#### [WORK REQUEST]
Please give all of the data again, character for character, and drop the pictures.

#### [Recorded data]
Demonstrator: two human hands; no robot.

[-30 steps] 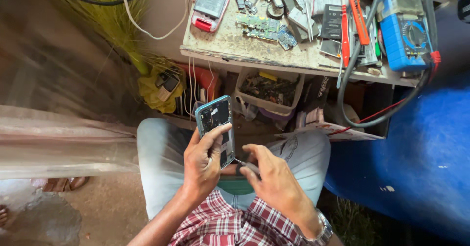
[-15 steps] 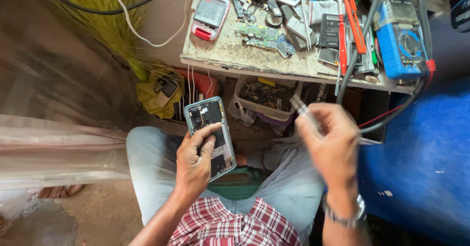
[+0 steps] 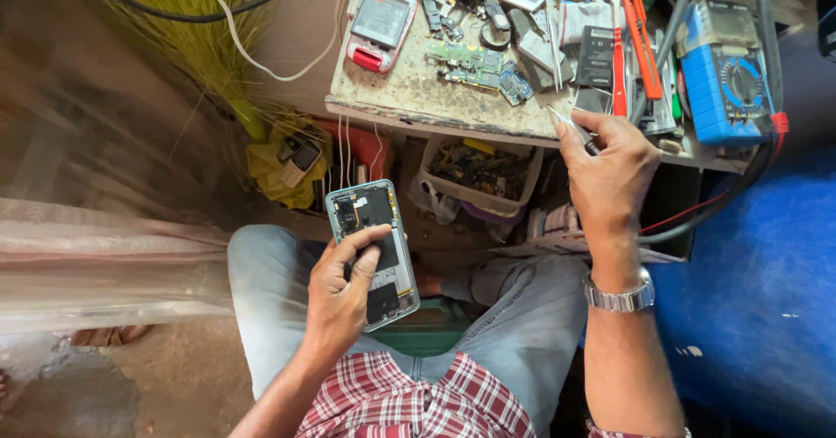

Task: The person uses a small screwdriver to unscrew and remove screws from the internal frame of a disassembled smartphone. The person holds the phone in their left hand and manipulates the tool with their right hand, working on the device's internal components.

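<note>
My left hand (image 3: 341, 294) grips an opened mobile phone (image 3: 373, 251) with its back cover off, held over my lap with the circuitry facing up. My right hand (image 3: 607, 172) is raised to the front edge of the cluttered workbench (image 3: 418, 103) and pinches a thin metal tool (image 3: 566, 124), likely tweezers or a small screwdriver, its tip pointing up-left. A metal wristwatch (image 3: 620, 297) sits on that wrist. On the bench near the right hand lie a green circuit board (image 3: 466, 62), a dark phone battery (image 3: 596, 57) and a red-handled tool (image 3: 620, 72).
A blue multimeter (image 3: 727, 77) sits at the bench's right end with black and red cables hanging down. A red-and-white phone part (image 3: 380, 24) lies at the left. Under the bench are a tray of small parts (image 3: 479, 168), a yellow cloth (image 3: 279, 164) and a broom (image 3: 205, 46).
My right hand left the phone, rose with the thin tool and moved up-right to the bench edge. My left hand kept hold of the phone, tilting it slightly.
</note>
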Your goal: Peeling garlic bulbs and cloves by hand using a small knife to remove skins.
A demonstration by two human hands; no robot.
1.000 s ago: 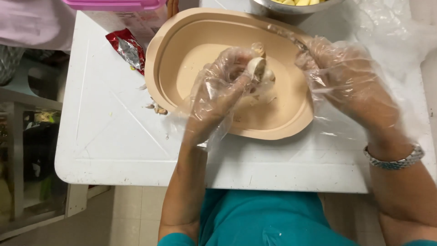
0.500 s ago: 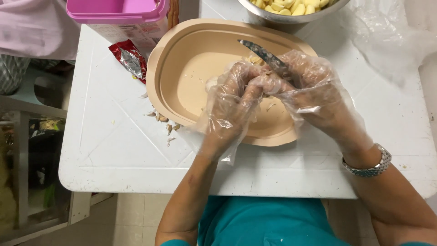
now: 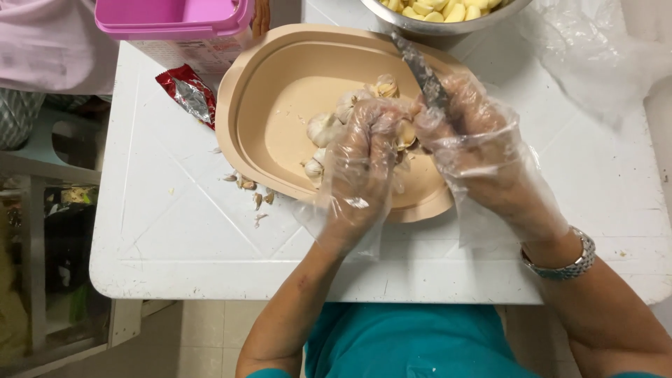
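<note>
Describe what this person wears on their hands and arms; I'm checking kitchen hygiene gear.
Both the left hand and the right hand wear loose, crinkled, clear plastic gloves that end at the wrists. A silver metal link watch sits on the right wrist. The forearms are bare, and teal sleeves begin near the elbows.

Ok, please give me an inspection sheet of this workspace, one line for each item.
Surface: white plastic table, scratched, with garlic skin bits near the tray.
Job's things: beige oval plastic tray holding garlic bulbs; small dark-bladed knife.
Clutter: red foil wrapper; pink plastic box; steel bowl of peeled cloves; clear plastic bag.
Grips: left hand in a clear glove holds garlic; right hand, gloved, holds the knife.
Cables: nothing seen.
Surroundings: tiled floor; another person's pink sleeve at top left.
</note>
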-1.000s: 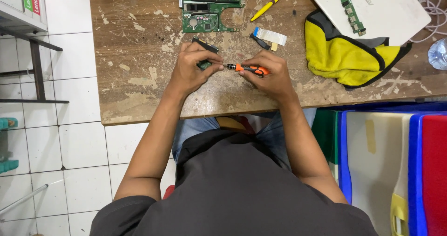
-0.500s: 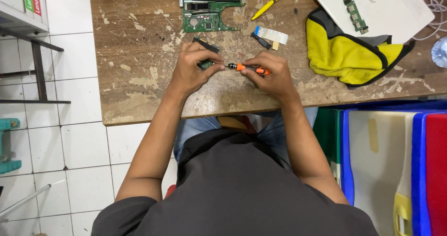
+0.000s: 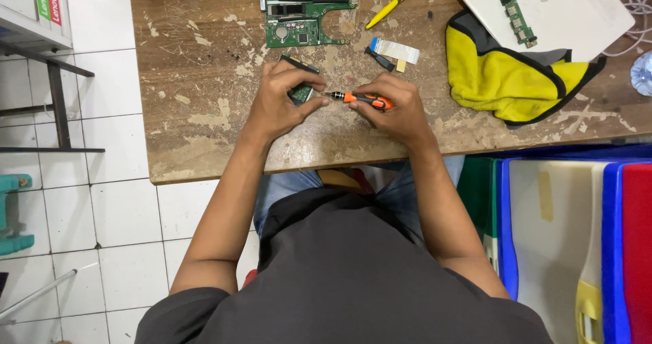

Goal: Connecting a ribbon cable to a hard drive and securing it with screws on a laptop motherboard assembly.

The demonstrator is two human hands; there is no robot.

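left hand [image 3: 282, 103] gripping a small green circuit board [image 3: 300, 93] on the worn wooden table [image 3: 204, 79], right hand [image 3: 397, 110] closing around an orange screwdriver [image 3: 363, 99], tip pointing at the board, larger motherboard [image 3: 309, 10] lying beyond

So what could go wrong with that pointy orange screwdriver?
The screwdriver in the right hand points at the small green board pinched in the left hand. If the tip slips, it might poke a finger or scratch the board. Both hands work above the worn wooden table, so any tiny screw that drops could be hard to find among its pale chipped patches.
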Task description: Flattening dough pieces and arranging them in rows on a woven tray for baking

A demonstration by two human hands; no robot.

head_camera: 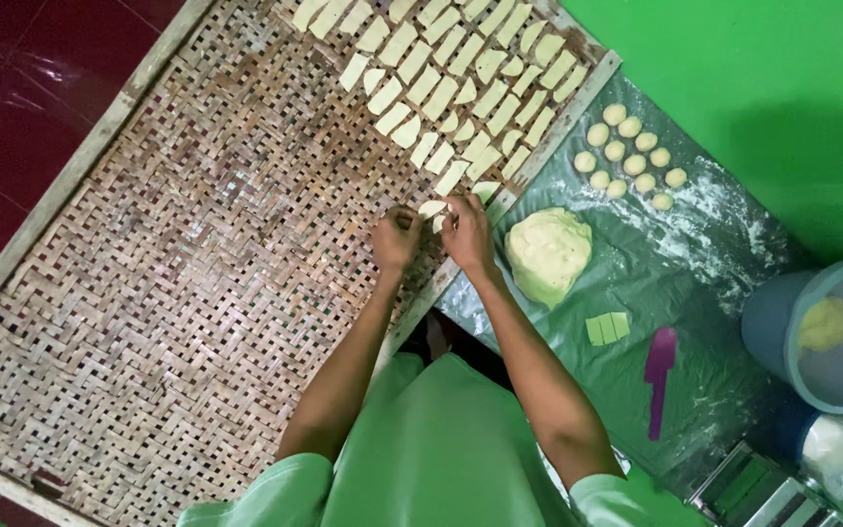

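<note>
We've got both hands, left hand (397, 237) and right hand (466, 231), fingers pinched on one dough strip (431, 208) over the woven bamboo tray (197, 273).

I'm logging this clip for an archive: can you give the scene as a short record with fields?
Left hand: on the woven bamboo tray, fingers at a pale dough strip
Right hand: pinching the same strip
Tray contents: rows of pale cut dough pieces
Green plastic sheet: yellow dough lump, small dough balls, purple plastic knife
Far right: grey bucket
</note>
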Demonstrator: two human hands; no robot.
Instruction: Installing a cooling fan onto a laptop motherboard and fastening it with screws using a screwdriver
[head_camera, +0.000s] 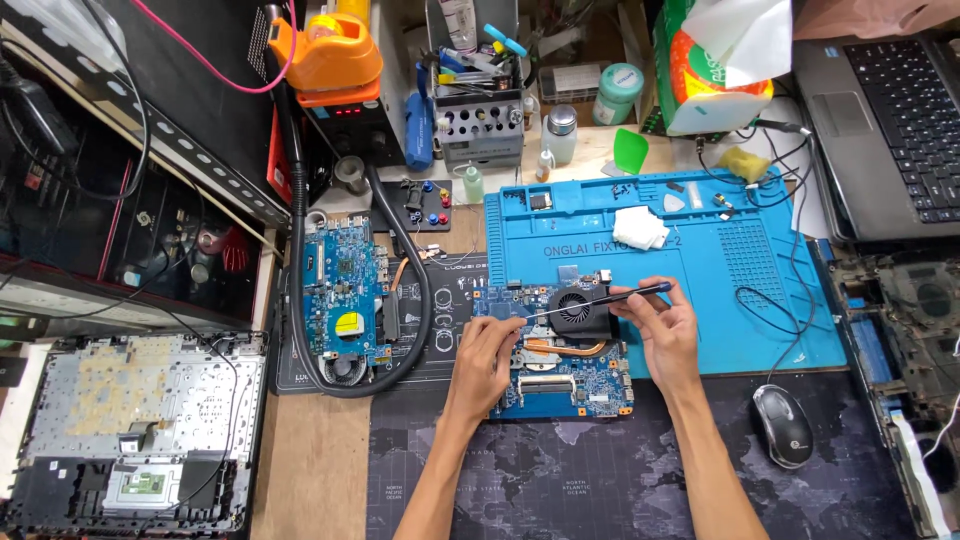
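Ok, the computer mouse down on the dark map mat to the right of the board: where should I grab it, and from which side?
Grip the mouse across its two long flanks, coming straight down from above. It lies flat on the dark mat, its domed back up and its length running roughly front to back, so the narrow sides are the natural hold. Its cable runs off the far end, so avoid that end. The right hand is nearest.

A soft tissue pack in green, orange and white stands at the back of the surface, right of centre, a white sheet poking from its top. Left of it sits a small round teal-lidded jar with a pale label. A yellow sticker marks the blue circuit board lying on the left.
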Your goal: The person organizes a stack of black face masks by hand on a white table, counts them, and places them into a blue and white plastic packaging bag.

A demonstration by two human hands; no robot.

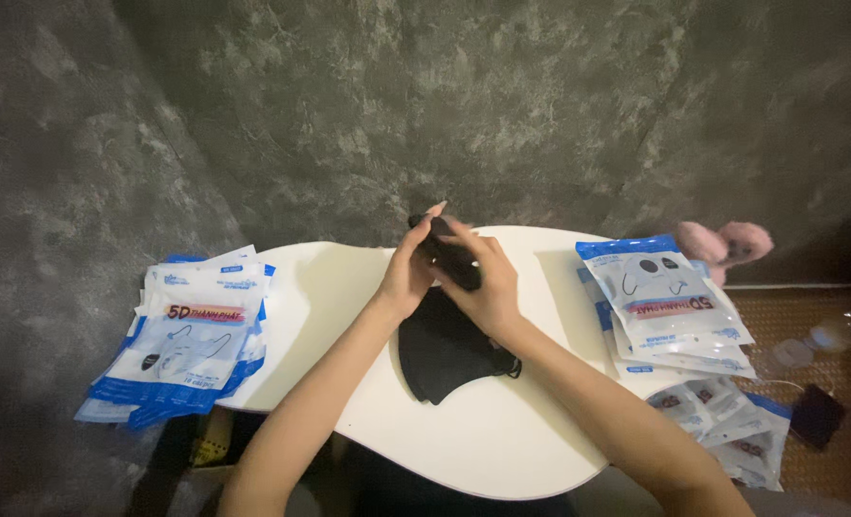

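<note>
Both hands' grip (449, 263) pinching one black mask (454, 258) just above black mask pile (445, 359).

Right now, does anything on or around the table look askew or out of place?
The left stack of blue-and-white packets hangs past the edge of the white table, fanned unevenly. A few packets lie off the right edge, lower down. Both hands hold a black mask over a pile of black masks.

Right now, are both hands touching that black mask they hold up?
Touching: the head view shows the left hand and right hand both wrapped around the black mask.
</note>
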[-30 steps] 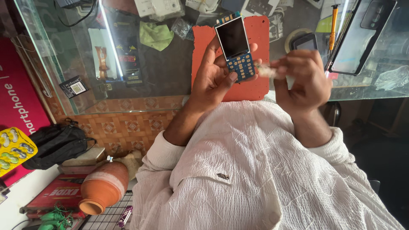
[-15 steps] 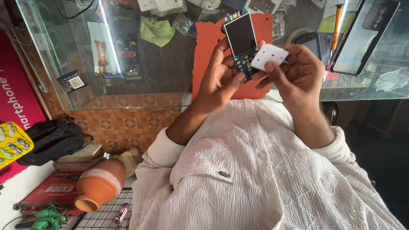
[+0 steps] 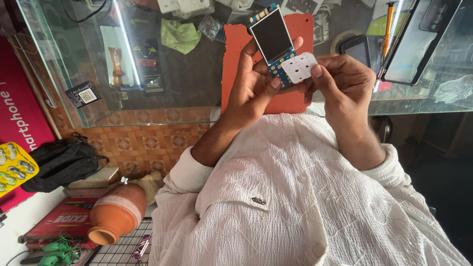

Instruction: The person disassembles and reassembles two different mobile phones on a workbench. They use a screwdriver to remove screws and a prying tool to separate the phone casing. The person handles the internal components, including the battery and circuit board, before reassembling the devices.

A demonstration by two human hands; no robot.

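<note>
My left hand (image 3: 253,83) grips a bare phone circuit board (image 3: 272,44) with a dark screen on top and a blue keypad area below. My right hand (image 3: 342,86) pinches a white keypad membrane sheet (image 3: 299,67) and holds it against the lower part of the board. Both hands are raised over an orange work mat (image 3: 234,54) on a glass counter (image 3: 98,59). My white shirt fills the lower part of the view.
On the counter lie a green cloth (image 3: 180,34), a smartphone (image 3: 355,49), a dark tablet (image 3: 416,39) and an orange-handled screwdriver (image 3: 388,24). On the floor at left are a clay pot (image 3: 116,214), a black bag (image 3: 61,162) and a wire rack (image 3: 123,246).
The white membrane sheet has come up in my right hand and now rests on the board's keypad area. Both hands have shifted slightly up and right.
</note>
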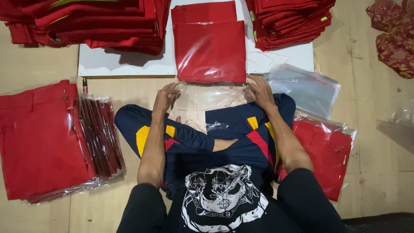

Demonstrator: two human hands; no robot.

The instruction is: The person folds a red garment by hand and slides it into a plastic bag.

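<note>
A pale wooden floor (371, 112) is seen from above, with a white board (129, 64) laid flat across its far part. A person is seated cross-legged before the board.

On the board's near edge, centred, a folded red garment (210, 51) is lying, half slid into a clear plastic bag (207, 97). Its long axis runs from the person toward the far edge; the bag's open mouth points back at the lap, the slack plastic trailing off the board over the knees.

The bag's mouth is held at both corners: the left hand (165, 98) is pinched on the left corner, fingers closed on the film; the right hand (258, 91) is clamped on the right corner likewise.

Stacks of folded red garments (86, 21) are piled at the far left and far right. Bagged red garments (41, 138) are lying at the left edge, more at the right, beside a stack of empty clear bags (304, 88).
</note>
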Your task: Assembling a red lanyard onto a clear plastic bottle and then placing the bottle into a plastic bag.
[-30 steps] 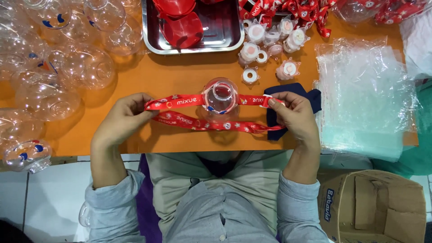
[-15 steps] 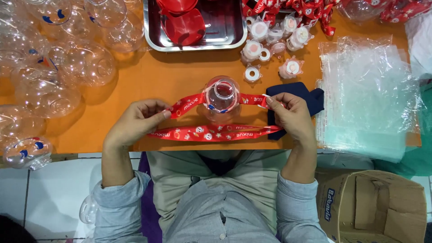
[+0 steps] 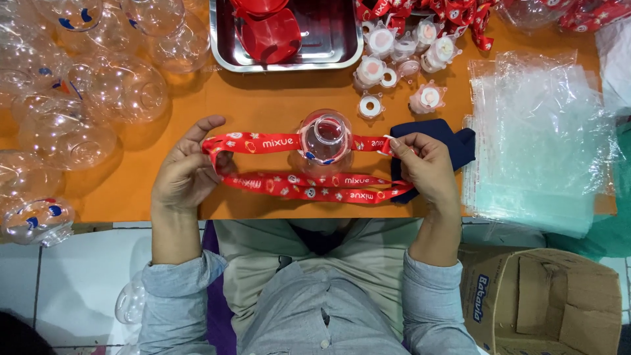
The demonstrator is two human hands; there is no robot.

#### [WRITTEN RESPONSE]
Demonstrator: two human hands; no robot.

[-30 steps] 
[-15 steps] 
[+0 steps] 

Task: The person uses a small screwdriver to unscrew and remove screws from the internal frame of a disassembled smartphone. The person holds the phone in their left hand and manipulates the tool with their right hand, working on the device's internal components.

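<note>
My left hand (image 3: 341, 294) grips an opened mobile phone (image 3: 373, 251) with its back cover off, held over my lap with the circuitry facing up. My right hand (image 3: 607, 172) is raised to the front edge of the cluttered workbench (image 3: 418, 103) and pinches a thin metal tool (image 3: 566, 124), likely tweezers or a small screwdriver, its tip pointing up-left. A metal wristwatch (image 3: 620, 297) sits on that wrist. On the bench near the right hand lie a green circuit board (image 3: 466, 62), a dark phone battery (image 3: 596, 57) and a red-handled tool (image 3: 620, 72).
A blue multimeter (image 3: 727, 77) sits at the bench's right end with black and red cables hanging down. A red-and-white phone part (image 3: 380, 24) lies at the left. Under the bench are a tray of small parts (image 3: 479, 168), a yellow cloth (image 3: 279, 164) and a broom (image 3: 205, 46).
My right hand left the phone, rose with the thin tool and moved up-right to the bench edge. My left hand kept hold of the phone, tilting it slightly.
</note>
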Your goal: Peeling garlic bulbs and cloves by hand using a small knife to remove skins.
A demonstration by two human hands; no robot.
1.000 s ago: 
0.500 s ago: 
now: 
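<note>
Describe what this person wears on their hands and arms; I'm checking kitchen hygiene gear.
Both the left hand and the right hand wear loose, crinkled, clear plastic gloves that end at the wrists. A silver metal link watch sits on the right wrist. The forearms are bare, and teal sleeves begin near the elbows.

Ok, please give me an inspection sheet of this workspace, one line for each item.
Surface: white plastic table, scratched, with garlic skin bits near the tray.
Job's things: beige oval plastic tray holding garlic bulbs; small dark-bladed knife.
Clutter: red foil wrapper; pink plastic box; steel bowl of peeled cloves; clear plastic bag.
Grips: left hand in a clear glove holds garlic; right hand, gloved, holds the knife.
Cables: nothing seen.
Surroundings: tiled floor; another person's pink sleeve at top left.
</note>
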-1.000s: 
-0.500s: 
+0.000s: 

Goal: Connecting a ribbon cable to a hard drive and securing it with screws on a laptop motherboard assembly.

The demonstrator is two human hands; there is no robot.

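left hand [image 3: 282, 103] gripping a small green circuit board [image 3: 300, 93] on the worn wooden table [image 3: 204, 79], right hand [image 3: 397, 110] closing around an orange screwdriver [image 3: 363, 99], tip pointing at the board, larger motherboard [image 3: 309, 10] lying beyond

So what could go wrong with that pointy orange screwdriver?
The screwdriver in the right hand points at the small green board pinched in the left hand. If the tip slips, it might poke a finger or scratch the board. Both hands work above the worn wooden table, so any tiny screw that drops could be hard to find among its pale chipped patches.
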Task description: Flattening dough pieces and arranging them in rows on a woven tray for baking

A demonstration by two human hands; no robot.

head_camera: 

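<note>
We've got both hands, left hand (397, 237) and right hand (466, 231), fingers pinched on one dough strip (431, 208) over the woven bamboo tray (197, 273).

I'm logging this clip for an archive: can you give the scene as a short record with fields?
Left hand: on the woven bamboo tray, fingers at a pale dough strip
Right hand: pinching the same strip
Tray contents: rows of pale cut dough pieces
Green plastic sheet: yellow dough lump, small dough balls, purple plastic knife
Far right: grey bucket
</note>
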Demonstrator: two human hands; no robot.
Instruction: Installing a cooling fan onto a laptop motherboard and fastening it with screws using a screwdriver
[head_camera, +0.000s] 
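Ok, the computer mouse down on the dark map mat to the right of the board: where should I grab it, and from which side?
Grip the mouse across its two long flanks, coming straight down from above. It lies flat on the dark mat, its domed back up and its length running roughly front to back, so the narrow sides are the natural hold. Its cable runs off the far end, so avoid that end. The right hand is nearest.

A soft tissue pack in green, orange and white stands at the back of the surface, right of centre, a white sheet poking from its top. Left of it sits a small round teal-lidded jar with a pale label. A yellow sticker marks the blue circuit board lying on the left.
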Your goal: The person organizes a stack of black face masks by hand on a white table, counts them, and places them into a blue and white plastic packaging bag.

A demonstration by two human hands; no robot.


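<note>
Both hands' grip (449, 263) pinching one black mask (454, 258) just above black mask pile (445, 359).

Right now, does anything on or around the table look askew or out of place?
The left stack of blue-and-white packets hangs past the edge of the white table, fanned unevenly. A few packets lie off the right edge, lower down. Both hands hold a black mask over a pile of black masks.

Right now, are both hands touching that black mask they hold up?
Touching: the head view shows the left hand and right hand both wrapped around the black mask.
</note>
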[-30 steps] 
[-15 steps] 
[+0 steps] 

Instruction: The person disassembles and reassembles two different mobile phones on a workbench. They use a screwdriver to remove screws and a prying tool to separate the phone casing. The person handles the internal components, including the battery and circuit board, before reassembling the devices.

A demonstration by two human hands; no robot.

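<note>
My left hand (image 3: 253,83) grips a bare phone circuit board (image 3: 272,44) with a dark screen on top and a blue keypad area below. My right hand (image 3: 342,86) pinches a white keypad membrane sheet (image 3: 299,67) and holds it against the lower part of the board. Both hands are raised over an orange work mat (image 3: 234,54) on a glass counter (image 3: 98,59). My white shirt fills the lower part of the view.
On the counter lie a green cloth (image 3: 180,34), a smartphone (image 3: 355,49), a dark tablet (image 3: 416,39) and an orange-handled screwdriver (image 3: 388,24). On the floor at left are a clay pot (image 3: 116,214), a black bag (image 3: 61,162) and a wire rack (image 3: 123,246).
The white membrane sheet has come up in my right hand and now rests on the board's keypad area. Both hands have shifted slightly up and right.
</note>
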
Demonstrator: two human hands; no robot.

The instruction is: The person folds a red garment by hand and slides it into a plastic bag.

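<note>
A pale wooden floor (371, 112) is seen from above, with a white board (129, 64) laid flat across its far part. A person is seated cross-legged before the board.

On the board's near edge, centred, a folded red garment (210, 51) is lying, half slid into a clear plastic bag (207, 97). Its long axis runs from the person toward the far edge; the bag's open mouth points back at the lap, the slack plastic trailing off the board over the knees.

The bag's mouth is held at both corners: the left hand (165, 98) is pinched on the left corner, fingers closed on the film; the right hand (258, 91) is clamped on the right corner likewise.

Stacks of folded red garments (86, 21) are piled at the far left and far right. Bagged red garments (41, 138) are lying at the left edge, more at the right, beside a stack of empty clear bags (304, 88).
</note>
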Your task: Assembling a red lanyard onto a clear plastic bottle and then placing the bottle into a plastic bag.
[-30 steps] 
[-15 steps] 
[+0 steps] 
The demonstrator is two human hands; there is no robot.

This is the complete output for the exercise.